As if in deliberate subversion of the Mahatma’s message, Mr Lal held in his hands the Times of India, open at its sports page. The paper formed a barrier between Mr Lal and the asylumful of supplicants who were bobbing up and down in front of him, holding out chits of paper, arching their hands in a gesture of namaste or wobbling their turbans from side to side in mute frustration. A Punjabi lady sat weeping in a corner, repeating over and over again: ‘But I have a letter from the Minister of State for Communications … but I have a letter … a letter …’ Menials passed silently to and fro through the door, carrying files and sheaves of xeroxes. Behind Mr Lal, placed there for apparently purely decorative purposes, sat a dead computer.
When Mr Lal eventually deigned to lower his paper—which he did with infinite slowness, folding it into perfect quarters—he rang a bell and ordered one of his peons to bring him a cup of tea.
‘Right,’ he said, looking up for the first time. ‘Who’s first?’
A hundred hands were raised, but one voice stood out: ‘I am.’
The speaker pushed himself forward, holding together his bulging dhoti with one hand. He was an enormously fat man, perhaps seventy years old, with heavy plastic glasses and grey stubble on his chin.

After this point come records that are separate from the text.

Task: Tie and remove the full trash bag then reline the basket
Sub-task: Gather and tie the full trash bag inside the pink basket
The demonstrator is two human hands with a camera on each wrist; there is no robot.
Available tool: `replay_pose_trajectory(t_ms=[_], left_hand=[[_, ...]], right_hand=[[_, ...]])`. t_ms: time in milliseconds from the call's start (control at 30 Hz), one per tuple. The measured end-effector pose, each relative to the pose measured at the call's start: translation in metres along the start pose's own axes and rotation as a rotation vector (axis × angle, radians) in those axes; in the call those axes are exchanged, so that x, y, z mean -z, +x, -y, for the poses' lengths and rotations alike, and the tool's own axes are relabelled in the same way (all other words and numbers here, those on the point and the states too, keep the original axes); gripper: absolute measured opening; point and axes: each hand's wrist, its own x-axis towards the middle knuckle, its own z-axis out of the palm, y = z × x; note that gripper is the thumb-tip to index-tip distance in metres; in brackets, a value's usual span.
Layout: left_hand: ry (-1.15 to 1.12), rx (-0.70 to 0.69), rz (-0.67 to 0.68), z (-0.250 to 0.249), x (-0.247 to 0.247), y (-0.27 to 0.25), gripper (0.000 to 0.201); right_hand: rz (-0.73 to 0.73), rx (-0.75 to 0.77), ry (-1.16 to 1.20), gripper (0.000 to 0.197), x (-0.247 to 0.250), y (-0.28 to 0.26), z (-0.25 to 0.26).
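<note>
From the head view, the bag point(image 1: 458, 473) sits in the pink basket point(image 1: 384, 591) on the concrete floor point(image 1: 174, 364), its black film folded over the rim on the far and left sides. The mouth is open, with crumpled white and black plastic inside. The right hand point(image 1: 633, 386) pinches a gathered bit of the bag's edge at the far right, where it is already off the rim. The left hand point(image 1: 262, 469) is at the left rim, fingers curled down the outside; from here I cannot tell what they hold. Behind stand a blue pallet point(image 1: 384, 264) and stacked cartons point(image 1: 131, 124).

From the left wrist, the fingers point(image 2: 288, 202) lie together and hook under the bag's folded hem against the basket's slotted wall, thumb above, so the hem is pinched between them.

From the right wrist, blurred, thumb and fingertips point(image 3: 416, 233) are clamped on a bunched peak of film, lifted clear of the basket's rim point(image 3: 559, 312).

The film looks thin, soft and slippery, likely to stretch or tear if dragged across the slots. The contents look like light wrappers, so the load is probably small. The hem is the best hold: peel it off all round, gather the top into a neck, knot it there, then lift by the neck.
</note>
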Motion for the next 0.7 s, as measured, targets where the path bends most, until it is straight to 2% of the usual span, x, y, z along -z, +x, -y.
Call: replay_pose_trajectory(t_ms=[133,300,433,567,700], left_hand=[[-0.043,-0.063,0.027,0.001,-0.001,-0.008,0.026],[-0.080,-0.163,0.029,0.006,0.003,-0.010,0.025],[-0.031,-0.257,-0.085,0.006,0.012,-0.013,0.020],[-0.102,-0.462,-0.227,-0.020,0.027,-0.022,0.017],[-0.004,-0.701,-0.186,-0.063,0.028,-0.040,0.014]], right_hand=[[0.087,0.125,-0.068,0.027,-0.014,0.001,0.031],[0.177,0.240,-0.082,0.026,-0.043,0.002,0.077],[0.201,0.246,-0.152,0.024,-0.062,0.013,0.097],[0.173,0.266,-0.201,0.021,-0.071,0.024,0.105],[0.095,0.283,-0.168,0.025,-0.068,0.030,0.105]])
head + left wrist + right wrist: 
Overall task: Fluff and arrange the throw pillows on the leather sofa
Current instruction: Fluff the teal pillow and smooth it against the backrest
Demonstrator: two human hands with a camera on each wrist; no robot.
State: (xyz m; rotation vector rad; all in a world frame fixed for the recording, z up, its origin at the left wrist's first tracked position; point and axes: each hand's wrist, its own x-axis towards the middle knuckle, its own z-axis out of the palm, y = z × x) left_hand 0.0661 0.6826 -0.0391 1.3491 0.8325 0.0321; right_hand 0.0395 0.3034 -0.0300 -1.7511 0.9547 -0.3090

‘My name is Sunil Gupta—please call me Sunny.’ He strode forward and grabbed Mr Lal by the hand, shaking it with great verve.
‘I am a nationalist,’ said Mr Gupta. ‘A nationalist and a freedom fighter. I am also an independent candidate in the forthcoming municipal elections. My election office will be opposite Western Court, adjacent to the paan shop. I want a temporary telephone connection, and would be most grateful if you could expedite.’ He stroked his belly. ‘Early action would be highly appreciated.’
‘Have you already applied for a connection?’ asked Mr Lal.
‘No, gentleman,’ said Sunny Gupta. ‘This is what I am doing now.’
‘First applications Room 101. Next, please.’
‘But,’ said Mr Gupta. ‘I have to maintain contact with my constituents. I need a phone immediately. I would be very grateful if you would expedite a VVIP connection without delay.’
‘Are you a member of the Lok Sabha?’
‘No. I …’
‘In that case you must contact Mr Dharam Vir …’
‘Gentleman, please listen …’
‘… in Room 101.’
With a great flourish, Mr Gupta pulled a much-pawed piece of paper from his waistcoat pocket. ‘Gentleman,’ he said. ‘Please be looking here. This is my manifesto.’
Across the top of the piece of paper, in huge red letters, was blazoned the slogan: A NATIONALIST TO THE CORE AND A FREEDOM FIGHTER. Mr Gupta straightened his glasses and read from the charter:
‘I was a Founder Member cum Chairman of the Religious and Social Institute of India, Patna Branch …’
Mr Lal was meanwhile studying the application of the weeping Punjabi lady. He read it twice and, frowning, initialled it at the top right-hand corner: ‘See Mr Sharma for countersignature. Room 407.’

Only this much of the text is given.